Albert Baronian

Lucia Bru

9 March 2006 — 16 April 2006

Rue Isidore Verheyden 2

“La nouvelle exposition de Lucia Bru en la galerie Baronian va surprendre : le temps de se souvenir de ses précédentes expériences et voilà que des choix ont eu lieu.  Surgissent alors des orientations inédites qu’elle envisage d’explorer.

 

Le cadre, pour ainsi dire, est familier. Aux alentours, il y a ce monde orthogonal qui se déploie sans crier gare et qui se positionne dans toute son assurance. Mais à y regarder de plus près, la ligne flageole, le plan s’incline de sorte qu’apparaît un champ d’étude qui mérite le coup d’œil, celui-là même que le curieux peut remarquer dans une zone de contiguïté.

 

Ainsi une table fait montre de son usage domestique puis accueille ou recueille des objets qu’on y aurait déposé avec soin. Ceux-ci sont façonnés de porcelaine et s’apparentent à des miroirs portatifs comme pour suggérer qu’ils ont un poids et qu’ils sont de nature à être pris en main (leur créatrice, du reste, se réjouit de s’en servir pour son plaisir aux fins de circonscrire tel phénomène ou tel espace). Le reflet, quant à lui, est l’œuvre d’un émail de platine ; étalé au pinceau, il vient de subir l’épreuve du feu. Le métal en a souffert tout autant ; une grande équerre exhibe ça et là quelques marques de soudure et revendique dans le même temps son statut d’instrument : trait et crayon se confondent pareillement. L’un a engendré l’autre mais nul ne connaît la chronologie de l’évènement.

 

Le geste, en outre, possède toute son importance. La présence de dessins liminaux en témoigne : des sillons de gouache blanche se sont déposés, au passage du pinceau, sur un papier cassé de couleur analogue.

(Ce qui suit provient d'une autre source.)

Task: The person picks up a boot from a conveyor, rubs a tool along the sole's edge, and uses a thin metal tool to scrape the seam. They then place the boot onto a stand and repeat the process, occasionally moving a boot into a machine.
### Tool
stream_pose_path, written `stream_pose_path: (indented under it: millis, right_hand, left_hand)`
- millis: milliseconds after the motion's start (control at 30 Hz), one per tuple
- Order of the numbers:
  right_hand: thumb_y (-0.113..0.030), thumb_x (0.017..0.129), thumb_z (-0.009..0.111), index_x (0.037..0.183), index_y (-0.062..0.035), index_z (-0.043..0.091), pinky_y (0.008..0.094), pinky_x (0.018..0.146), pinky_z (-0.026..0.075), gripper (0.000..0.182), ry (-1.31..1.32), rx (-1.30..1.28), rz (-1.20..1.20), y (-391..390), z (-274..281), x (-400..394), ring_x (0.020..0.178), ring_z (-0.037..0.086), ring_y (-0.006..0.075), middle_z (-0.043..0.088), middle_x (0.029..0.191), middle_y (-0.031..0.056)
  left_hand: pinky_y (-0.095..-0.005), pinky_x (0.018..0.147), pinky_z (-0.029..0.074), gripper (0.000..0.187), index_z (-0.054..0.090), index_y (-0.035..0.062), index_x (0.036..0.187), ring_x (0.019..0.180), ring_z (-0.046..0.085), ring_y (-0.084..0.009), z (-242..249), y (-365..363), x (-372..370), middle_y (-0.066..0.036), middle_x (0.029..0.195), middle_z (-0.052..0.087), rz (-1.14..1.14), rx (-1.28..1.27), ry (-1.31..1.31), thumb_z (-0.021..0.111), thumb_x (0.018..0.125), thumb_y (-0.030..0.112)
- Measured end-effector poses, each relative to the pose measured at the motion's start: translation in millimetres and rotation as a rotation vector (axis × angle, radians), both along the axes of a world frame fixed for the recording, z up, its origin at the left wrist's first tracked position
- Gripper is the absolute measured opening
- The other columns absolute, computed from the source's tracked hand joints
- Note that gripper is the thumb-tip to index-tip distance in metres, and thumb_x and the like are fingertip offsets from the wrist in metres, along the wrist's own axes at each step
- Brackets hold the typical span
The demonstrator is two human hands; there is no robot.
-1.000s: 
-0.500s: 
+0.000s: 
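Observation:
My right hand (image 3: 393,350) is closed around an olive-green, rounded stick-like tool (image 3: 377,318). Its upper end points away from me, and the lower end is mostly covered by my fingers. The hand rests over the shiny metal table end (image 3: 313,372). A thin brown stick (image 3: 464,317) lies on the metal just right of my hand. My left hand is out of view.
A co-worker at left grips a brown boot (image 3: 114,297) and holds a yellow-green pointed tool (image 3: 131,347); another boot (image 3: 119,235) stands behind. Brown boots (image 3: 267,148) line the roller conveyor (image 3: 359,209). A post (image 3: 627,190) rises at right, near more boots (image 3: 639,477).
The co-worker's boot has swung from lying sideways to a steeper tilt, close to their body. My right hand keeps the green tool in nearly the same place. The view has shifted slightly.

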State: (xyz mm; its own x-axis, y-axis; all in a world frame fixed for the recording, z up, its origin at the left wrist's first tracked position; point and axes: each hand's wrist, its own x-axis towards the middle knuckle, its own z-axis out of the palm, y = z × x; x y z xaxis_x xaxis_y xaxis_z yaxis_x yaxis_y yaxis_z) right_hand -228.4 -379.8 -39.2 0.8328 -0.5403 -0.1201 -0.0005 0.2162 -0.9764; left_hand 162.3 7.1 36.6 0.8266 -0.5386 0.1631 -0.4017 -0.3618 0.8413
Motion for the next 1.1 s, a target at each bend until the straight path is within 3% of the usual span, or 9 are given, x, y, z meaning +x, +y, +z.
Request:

De nombreuses variations en résultent mais c’est surtout un exercice de concentration. Le corps, jusqu’à la fin de la séance, s’y engage totalement. Sans cesse, il faut veiller à ne pas afficher trop de régularité car il s’agit plutôt d’apprivoiser une faiblesse. Les feuilles sont ensuite empilées et Malévitch ne fait que passer.

 

Plus loin, le sol remonte légèrement. Une portion de parquet est adossée à un mur consentant (une latte, tout au plus, manque à l’appel). A proximité de cet ensemble repose une plaque de verre qui est maintenue à quelques millimètres de hauteur par des cubes de terre cuite. Ce beau montage se manifeste dans toute sa discrétion. D’autres créations partagent d’ailleurs cette faculté de réserve, cette propension à s’évanouir ou à s’amenuiser. Là-bas se trouve une pointe d’acier qui disparaît après avoir été large en sa base, ailleurs c’est un biseau ou un chanfrein qui corroborent le même propos.

 

Le grand et le petit, l’échelle et ses degrés restent au centre des obsessions de la plasticienne mais parfois des pièces développent, en sus, des thématiques inattendues. Les journaux sont de cet ordre : pour révéler l’architecture d’une page déterminée et marouflée sur bois, l’artiste a recouvert ces trois articles, ces deux colonnes d’une mosaïque irrégulière pour que le texte soit invisible. Cependant, l’observateur ne s’en étonnera qu’à moitié s’il réalise que des indices, dont celui-là, s’échelonnent pour évoquer les origines de ce travail. Lui qui trouve sa source dans les années soixante -une période au cours de laquelle on plébiscite des motifs tels que ceux du miroir, de l’objet ou du mot– pour mieux s’en détacher ensuite.

 

En effet, Lucia Bru, malicieuse, s’arroge le droit de prendre cet héritage à rebours (les premiers se préoccupaient de raison, la seconde y ajoute le souci du défaut) et contemple aujourd’hui le passé de sa lucidité.”